- DATA EXCERPT:
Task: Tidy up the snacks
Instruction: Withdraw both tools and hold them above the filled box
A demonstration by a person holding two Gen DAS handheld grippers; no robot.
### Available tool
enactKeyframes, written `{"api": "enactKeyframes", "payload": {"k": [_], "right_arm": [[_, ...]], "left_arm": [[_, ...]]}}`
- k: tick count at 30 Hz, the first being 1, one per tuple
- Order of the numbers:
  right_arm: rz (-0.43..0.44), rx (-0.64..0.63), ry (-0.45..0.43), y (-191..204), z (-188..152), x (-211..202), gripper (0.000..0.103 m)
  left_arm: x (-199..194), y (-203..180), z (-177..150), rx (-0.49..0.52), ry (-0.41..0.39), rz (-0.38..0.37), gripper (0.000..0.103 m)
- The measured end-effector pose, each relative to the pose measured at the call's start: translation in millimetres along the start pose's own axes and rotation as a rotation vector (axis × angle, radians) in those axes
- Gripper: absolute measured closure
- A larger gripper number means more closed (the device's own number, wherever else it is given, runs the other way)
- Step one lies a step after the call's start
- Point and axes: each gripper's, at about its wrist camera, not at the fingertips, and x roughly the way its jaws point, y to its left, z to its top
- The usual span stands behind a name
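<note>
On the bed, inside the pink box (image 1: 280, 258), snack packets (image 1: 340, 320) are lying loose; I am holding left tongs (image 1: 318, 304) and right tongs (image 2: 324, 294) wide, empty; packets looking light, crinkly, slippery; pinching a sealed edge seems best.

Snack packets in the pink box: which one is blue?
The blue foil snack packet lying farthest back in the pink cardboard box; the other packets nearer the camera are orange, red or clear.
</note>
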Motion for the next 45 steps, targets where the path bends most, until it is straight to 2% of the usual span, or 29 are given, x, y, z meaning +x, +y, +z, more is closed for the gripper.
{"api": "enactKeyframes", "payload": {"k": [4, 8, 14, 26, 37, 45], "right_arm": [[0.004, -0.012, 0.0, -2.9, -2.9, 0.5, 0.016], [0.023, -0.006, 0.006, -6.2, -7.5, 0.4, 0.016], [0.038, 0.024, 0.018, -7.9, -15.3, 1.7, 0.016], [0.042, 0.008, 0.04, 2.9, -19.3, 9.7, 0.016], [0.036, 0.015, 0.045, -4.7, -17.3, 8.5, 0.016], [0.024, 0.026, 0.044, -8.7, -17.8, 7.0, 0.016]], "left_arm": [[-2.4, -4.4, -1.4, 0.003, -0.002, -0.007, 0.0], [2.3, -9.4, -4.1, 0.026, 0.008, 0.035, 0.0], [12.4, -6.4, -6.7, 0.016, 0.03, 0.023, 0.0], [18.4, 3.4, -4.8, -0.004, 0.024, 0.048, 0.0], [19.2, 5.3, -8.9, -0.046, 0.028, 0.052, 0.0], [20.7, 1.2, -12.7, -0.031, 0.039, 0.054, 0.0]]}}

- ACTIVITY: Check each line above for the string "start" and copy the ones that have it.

- WRITTEN RESPONSE:
- The measured end-effector pose, each relative to the pose measured at the call's start: translation in millimetres along the start pose's own axes and rotation as a rotation vector (axis × angle, radians) in those axes
- Step one lies a step after the call's start

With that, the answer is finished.